# integration

• February 7th 2008, 03:33 PM
kid funky fried
integration
i am having some trouble with the following problem.

solve:

dy/dx= (x+1)/y-1), y>1

here is what is have done so far-

(y-1) dy/dx=(x+1)

S[(y-1)dy/dx]dx=S(x+1)dx

y^2/2 -y=x^2/2+x <-i feel this is where i made a mistake

Any help would be appreciated.
thx
• February 7th 2008, 04:49 PM
mr fantastic
Quote:

Originally Posted by kid funky fried
i am having some trouble with the following problem.

solve:

dy/dx= (x+1)/y-1), y>1

here is what is have done so far-

(y-1) dy/dx=(x+1)

S[(y-1)dy/dx]dx=S(x+1)dx

y^2/2 -y=x^2/2+x <-i feel this is where i made a mistake Mr F says: Add an arbitrary constant and your answers fine ...... y^2/2 -y=x^2/2+x + C. Personally, I'd multiply through by 2:

y^2 - 2y = x^2 + 2x + K, where K is just as arbitrary as 2C ......

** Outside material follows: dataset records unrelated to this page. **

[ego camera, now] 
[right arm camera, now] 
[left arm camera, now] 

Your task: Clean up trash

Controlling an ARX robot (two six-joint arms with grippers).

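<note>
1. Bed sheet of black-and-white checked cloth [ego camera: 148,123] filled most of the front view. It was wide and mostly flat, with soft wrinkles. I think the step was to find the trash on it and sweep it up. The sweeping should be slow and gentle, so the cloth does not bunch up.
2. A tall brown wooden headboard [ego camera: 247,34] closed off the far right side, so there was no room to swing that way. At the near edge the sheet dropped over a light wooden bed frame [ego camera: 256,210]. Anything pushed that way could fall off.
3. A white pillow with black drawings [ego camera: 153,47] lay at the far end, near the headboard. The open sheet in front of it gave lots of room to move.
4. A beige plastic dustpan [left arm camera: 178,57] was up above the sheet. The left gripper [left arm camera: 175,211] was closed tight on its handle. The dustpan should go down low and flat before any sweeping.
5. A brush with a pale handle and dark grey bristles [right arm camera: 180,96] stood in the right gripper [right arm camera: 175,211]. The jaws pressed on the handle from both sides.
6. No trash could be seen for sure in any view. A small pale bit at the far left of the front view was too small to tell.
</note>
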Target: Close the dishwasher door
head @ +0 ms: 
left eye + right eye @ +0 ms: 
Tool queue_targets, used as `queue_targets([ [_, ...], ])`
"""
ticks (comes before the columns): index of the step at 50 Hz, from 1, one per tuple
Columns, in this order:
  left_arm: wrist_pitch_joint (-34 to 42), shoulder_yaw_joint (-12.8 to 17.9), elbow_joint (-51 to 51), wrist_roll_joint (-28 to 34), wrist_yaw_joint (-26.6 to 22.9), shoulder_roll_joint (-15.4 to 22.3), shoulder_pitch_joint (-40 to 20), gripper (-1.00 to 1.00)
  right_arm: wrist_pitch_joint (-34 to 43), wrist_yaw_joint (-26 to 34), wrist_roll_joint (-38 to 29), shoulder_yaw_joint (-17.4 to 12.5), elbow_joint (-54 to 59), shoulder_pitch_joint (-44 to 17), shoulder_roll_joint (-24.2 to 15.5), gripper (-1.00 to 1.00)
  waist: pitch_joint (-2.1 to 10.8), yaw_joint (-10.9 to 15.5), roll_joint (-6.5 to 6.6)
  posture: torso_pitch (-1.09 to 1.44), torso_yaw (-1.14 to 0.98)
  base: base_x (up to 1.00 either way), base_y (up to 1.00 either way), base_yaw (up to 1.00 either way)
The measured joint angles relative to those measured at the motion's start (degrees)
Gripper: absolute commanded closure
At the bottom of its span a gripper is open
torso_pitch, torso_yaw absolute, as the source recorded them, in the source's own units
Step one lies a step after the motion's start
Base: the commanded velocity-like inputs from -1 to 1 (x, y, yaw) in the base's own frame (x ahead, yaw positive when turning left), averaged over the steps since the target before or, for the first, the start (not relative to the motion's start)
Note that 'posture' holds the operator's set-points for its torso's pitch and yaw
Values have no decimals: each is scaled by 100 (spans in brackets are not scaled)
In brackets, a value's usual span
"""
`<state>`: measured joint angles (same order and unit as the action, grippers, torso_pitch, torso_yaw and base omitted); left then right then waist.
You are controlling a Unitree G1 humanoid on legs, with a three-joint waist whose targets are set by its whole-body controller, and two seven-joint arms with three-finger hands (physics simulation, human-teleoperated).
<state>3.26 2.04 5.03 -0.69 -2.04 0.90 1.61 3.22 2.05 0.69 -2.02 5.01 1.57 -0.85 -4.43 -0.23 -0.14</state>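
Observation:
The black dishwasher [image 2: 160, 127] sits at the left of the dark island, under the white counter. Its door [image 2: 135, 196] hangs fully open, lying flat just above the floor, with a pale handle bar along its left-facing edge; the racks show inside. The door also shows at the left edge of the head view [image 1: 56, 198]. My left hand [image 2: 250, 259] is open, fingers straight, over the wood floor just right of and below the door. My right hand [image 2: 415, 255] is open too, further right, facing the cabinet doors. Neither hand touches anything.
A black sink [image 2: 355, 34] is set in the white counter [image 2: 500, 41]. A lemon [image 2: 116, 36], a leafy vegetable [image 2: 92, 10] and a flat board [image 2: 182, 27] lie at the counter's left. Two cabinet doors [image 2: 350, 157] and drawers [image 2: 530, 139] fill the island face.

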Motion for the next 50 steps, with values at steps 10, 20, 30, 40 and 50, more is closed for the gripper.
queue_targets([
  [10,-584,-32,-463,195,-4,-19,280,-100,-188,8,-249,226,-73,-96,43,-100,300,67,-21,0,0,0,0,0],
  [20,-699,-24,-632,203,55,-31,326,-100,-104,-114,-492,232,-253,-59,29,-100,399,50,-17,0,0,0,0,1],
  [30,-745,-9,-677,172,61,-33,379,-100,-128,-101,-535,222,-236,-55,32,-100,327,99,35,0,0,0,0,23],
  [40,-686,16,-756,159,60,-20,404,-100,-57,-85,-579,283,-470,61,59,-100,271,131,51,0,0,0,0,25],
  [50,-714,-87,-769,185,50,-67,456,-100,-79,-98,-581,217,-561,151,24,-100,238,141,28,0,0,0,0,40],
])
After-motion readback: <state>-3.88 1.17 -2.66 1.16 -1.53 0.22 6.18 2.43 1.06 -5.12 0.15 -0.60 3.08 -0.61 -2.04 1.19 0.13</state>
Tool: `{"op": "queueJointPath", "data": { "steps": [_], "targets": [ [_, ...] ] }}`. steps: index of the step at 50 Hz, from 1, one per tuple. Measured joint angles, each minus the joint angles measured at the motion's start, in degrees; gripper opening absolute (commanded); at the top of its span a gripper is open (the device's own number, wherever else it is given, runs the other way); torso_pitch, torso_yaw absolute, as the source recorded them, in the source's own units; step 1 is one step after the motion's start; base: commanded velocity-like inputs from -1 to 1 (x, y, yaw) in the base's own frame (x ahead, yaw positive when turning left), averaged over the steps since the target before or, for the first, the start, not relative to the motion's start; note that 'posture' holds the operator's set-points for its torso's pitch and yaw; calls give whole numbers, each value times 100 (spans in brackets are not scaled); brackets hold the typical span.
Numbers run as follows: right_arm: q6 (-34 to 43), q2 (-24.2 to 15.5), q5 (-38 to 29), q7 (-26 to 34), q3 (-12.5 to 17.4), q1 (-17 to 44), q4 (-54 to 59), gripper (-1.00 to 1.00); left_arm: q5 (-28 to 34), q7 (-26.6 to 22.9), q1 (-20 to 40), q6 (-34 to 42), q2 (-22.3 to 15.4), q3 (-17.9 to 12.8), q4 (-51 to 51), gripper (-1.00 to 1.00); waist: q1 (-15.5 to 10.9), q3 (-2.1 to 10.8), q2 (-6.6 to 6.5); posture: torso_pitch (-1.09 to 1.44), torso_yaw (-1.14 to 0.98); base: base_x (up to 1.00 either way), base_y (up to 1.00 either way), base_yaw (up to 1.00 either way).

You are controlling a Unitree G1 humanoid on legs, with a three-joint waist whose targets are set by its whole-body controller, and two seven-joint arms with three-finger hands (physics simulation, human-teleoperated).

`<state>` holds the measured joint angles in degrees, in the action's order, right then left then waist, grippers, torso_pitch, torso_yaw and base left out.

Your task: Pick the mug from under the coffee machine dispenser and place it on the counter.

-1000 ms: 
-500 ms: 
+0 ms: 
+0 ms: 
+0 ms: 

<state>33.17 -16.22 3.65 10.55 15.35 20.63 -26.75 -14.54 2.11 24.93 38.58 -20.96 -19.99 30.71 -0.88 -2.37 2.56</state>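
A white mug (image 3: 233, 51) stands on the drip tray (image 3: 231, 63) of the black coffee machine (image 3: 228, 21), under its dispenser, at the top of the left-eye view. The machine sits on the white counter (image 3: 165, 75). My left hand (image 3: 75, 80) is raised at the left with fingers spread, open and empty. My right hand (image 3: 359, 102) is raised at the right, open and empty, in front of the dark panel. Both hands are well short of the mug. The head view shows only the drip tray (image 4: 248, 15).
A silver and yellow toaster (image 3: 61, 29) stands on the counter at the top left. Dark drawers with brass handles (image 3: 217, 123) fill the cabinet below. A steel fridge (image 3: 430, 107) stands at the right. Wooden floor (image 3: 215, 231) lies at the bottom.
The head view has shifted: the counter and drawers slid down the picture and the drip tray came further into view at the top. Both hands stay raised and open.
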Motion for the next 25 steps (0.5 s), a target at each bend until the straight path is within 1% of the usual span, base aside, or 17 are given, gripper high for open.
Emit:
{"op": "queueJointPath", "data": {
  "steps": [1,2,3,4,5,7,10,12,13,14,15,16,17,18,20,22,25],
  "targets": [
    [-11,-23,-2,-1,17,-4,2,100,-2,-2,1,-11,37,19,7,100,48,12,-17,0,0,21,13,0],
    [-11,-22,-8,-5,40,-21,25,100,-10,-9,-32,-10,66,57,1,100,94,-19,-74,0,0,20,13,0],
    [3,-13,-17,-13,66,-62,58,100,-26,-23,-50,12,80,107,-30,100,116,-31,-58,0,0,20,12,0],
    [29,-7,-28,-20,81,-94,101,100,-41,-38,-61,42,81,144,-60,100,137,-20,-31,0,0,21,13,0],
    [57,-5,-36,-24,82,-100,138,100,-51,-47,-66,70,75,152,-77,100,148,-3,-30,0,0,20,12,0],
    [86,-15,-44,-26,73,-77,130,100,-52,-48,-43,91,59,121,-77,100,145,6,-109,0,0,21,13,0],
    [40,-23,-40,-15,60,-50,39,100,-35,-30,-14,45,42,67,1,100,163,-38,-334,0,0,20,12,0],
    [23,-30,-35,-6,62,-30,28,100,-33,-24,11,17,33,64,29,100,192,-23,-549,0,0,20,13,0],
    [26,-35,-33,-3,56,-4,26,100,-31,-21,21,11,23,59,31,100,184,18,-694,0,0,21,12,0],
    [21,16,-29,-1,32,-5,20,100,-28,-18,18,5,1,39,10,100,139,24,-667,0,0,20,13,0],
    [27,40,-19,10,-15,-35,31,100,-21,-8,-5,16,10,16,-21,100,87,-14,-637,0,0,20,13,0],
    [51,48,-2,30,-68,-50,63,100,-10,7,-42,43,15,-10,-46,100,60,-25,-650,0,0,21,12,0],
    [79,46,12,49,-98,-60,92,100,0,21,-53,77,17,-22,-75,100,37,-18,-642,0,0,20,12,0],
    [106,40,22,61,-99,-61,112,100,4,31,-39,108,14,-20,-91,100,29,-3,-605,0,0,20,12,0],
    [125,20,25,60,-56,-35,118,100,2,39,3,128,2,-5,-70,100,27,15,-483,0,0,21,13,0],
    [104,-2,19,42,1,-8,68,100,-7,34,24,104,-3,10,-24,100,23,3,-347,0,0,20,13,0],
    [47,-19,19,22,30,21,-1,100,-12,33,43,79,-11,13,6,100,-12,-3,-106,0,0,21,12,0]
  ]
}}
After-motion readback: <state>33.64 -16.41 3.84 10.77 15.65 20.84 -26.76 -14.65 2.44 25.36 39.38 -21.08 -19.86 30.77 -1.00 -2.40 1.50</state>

Any help would be appreciated.
thx

Do you need to make y the subject?
• February 7th 2008, 04:53 PM
mr fantastic
Quote:

Originally Posted by mr fantastic
Do you need to make y the subject?

If so, then

$y^2 - 2y = x^2 + 2x + K \Rightarrow (y - 1)^2 - 1 = x^2 + 2x + K \Rightarrow (y - 1)^2 = x^2 + 2x + A$ where A = K + 1 is just as arbitrary as K.

Therefore

$y - 1 = \pm \sqrt{x^2 + 2x + A} \Rightarrow y = \pm \sqrt{x^2 + 2x + A} + 1.$

The value of A and which of the + or - root solutions are kept will depend on the given boundary conditions. Since y > 1 is given ........
• February 7th 2008, 04:57 PM
kid funky fried
well, i did that but then i checked the answer in the back of the book and it reads:

y=1+ sqrt((x+1)^2+c)
• February 7th 2008, 05:02 PM
mr fantastic
Quote:

Originally Posted by mr fantastic
If so, then

$y^2 - 2y = x^2 + 2x + K \Rightarrow (y - 1)^2 - 1 = x^2 + 2x + K \Rightarrow (y - 1)^2 = x^2 + 2x + A$ where A = K + 1 is just as arbitrary as K.

Therefore

$y - 1 = \pm \sqrt{x^2 + 2x + A} \Rightarrow y = \pm \sqrt{x^2 + 2x + A} + 1.$

The value of A and which of the + or - root solutions are kept will depend on the given boundary conditions. Since y > 1 is given ........

$y = \sqrt{x^2 + 2x + A} + 1 = \sqrt{(x + 1)^2 - 1 + A} + 1 = \sqrt{(x + 1)^2 + B} + 1$ $= 1 + \sqrt{(x + 1)^2 + B}$ where B is just as arbitrary as -1 + A.
• February 7th 2008, 05:03 PM
kid funky fried
ok got it thx.
i'll try another problem.